Directions for this task:
Lines with the word "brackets" in them must be copied from the records below.
[Supplied information]
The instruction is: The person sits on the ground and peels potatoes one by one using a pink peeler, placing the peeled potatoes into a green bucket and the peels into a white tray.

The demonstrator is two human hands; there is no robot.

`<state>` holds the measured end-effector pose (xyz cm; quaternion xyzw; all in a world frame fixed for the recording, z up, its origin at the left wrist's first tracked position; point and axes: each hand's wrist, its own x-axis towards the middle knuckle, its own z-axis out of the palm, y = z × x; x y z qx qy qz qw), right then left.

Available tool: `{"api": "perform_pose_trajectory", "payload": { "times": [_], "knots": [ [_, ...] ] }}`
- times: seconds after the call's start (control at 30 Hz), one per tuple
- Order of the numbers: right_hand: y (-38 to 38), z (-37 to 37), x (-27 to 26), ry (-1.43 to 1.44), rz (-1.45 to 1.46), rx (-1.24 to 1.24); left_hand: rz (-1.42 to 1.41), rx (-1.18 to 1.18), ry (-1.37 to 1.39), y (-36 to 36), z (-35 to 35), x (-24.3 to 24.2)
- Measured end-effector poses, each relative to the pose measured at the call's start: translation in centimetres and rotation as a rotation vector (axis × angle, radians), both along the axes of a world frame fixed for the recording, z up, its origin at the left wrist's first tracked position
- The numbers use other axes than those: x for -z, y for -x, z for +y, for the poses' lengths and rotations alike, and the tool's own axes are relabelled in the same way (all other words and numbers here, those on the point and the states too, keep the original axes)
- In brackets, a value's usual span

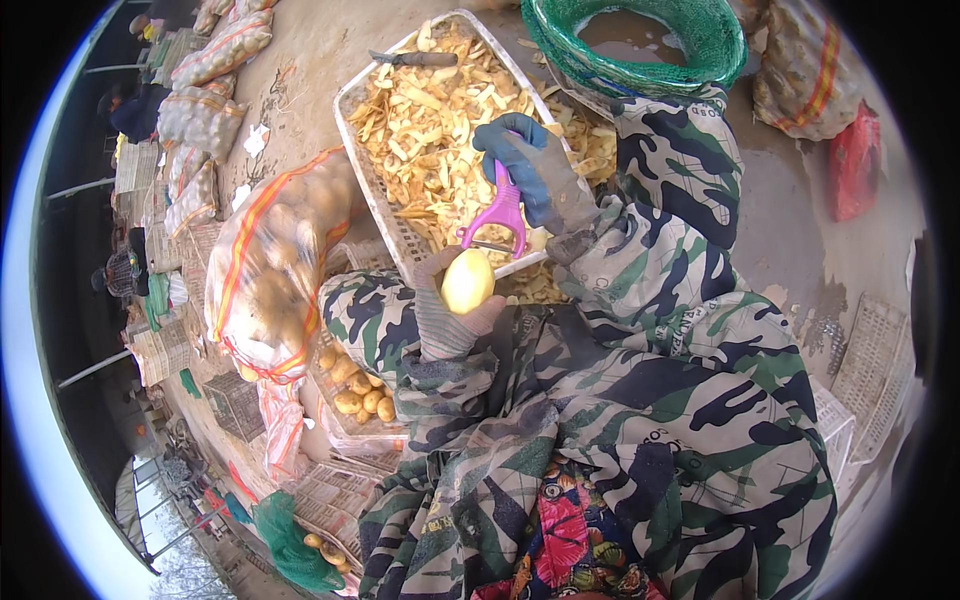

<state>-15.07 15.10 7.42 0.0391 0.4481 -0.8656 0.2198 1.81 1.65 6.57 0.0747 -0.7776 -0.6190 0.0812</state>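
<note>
My left hand (444, 311), in a striped knit glove, holds a peeled pale-yellow potato (468, 282) over my lap. A blue-coated glove covers my right hand (531, 169), which grips a pink Y-shaped peeler (504, 202). The peeler's blade sits just beyond the far end of the potato; whether they touch I cannot tell. Beneath both hands stands a white plastic crate (391, 244) heaped with potato peelings (427, 139). A dark-handled knife (414, 58) lies across the peelings near the crate's far left rim.
At left leans a full mesh sack of potatoes (274, 247), beside a crate of unpeeled potatoes (364, 394). A green net-lined tub (637, 71) holds murky water ahead. Another sack (806, 75) and a red bag (855, 165) stand right. Several people sit at far left.
</note>
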Motion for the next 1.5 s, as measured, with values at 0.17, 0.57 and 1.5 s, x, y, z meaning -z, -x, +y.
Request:
{"api": "perform_pose_trajectory", "payload": {
  "times": [0.17, 0.57, 1.5],
  "knots": [
    [-0.2, -0.2, 2.0, -0.282, 0.011, -0.013, -0.33, -0.042, -0.032, 0.1, 0.6, -1.1],
    [-2.7, -1.1, 2.1, -0.209, 0.054, -0.624, -0.17, -0.12, -0.061, 2.4, -3.7, -2.9],
    [-0.3, -2.5, -2.2, -0.099, 0.127, -0.085, -0.145, -0.054, -0.95, 2.1, 1.1, 1.3]
  ]
}}
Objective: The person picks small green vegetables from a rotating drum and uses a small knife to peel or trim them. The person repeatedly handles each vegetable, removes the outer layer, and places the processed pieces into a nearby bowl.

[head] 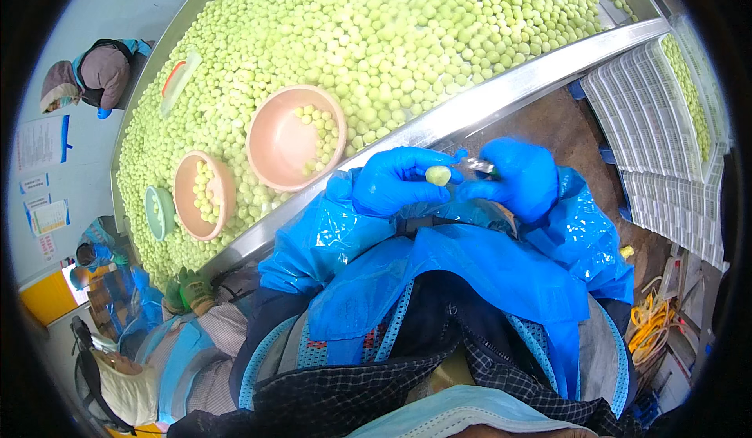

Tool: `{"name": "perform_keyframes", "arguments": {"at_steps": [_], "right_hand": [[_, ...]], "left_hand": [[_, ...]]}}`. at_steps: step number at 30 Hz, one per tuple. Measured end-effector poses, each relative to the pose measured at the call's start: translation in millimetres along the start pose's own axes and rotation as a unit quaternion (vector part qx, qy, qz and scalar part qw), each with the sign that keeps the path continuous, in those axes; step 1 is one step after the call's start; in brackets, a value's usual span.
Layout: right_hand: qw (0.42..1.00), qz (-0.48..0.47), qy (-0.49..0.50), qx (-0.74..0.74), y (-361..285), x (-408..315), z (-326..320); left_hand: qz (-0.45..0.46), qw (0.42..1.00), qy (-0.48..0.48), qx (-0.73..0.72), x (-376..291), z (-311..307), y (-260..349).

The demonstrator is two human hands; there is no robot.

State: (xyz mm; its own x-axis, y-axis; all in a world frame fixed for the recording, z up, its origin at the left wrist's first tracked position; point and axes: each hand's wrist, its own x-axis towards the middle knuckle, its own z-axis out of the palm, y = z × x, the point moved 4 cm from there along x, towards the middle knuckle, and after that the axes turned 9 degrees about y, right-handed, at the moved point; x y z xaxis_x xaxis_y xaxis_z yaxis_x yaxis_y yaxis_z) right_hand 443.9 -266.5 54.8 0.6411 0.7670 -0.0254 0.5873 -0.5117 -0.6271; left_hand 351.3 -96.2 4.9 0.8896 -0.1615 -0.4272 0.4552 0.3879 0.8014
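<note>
My left hand (390, 182), in a blue glove, holds one pale green round piece of produce (438, 175) between thumb and fingers. Close beside it, my right hand (517, 176), also gloved in blue, is closed around a small tool with a shiny metal part (479, 166); its exact kind is blurred. Both hands are just on my side of the metal rim (452, 122) of a large table. Many similar green balls (376, 44) cover the table. A larger pink bowl (288, 138) and a smaller pink bowl (187, 194) there hold some paler balls.
A small green bowl (157, 226) and a clear container with a red edge (176, 85) lie among the balls. White plastic crates (646, 120) are stacked at right, near coiled yellow hose or cord (651, 324). A co-worker with green gloves (194, 291) is at left; others stand beyond.
</note>
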Motion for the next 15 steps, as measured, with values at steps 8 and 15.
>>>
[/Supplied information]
Exercise response:
- In brackets, a value's usual span
Tool: `{"name": "perform_keyframes", "arguments": {"at_steps": [_], "right_hand": [[_, ...]], "left_hand": [[_, ...]]}}`. at_steps: step number at 30 Hz, one per tuple. Measured end-effector poses, each relative to the pose measured at the call's start: translation in millimetres along the start pose's own axes and rotation as a unit quaternion (vector part qx, qy, qz and scalar part qw), each with the sign that keeps the path continuous, in those axes; step 1 is one step after the call's start; in brackets, a value's usual span.

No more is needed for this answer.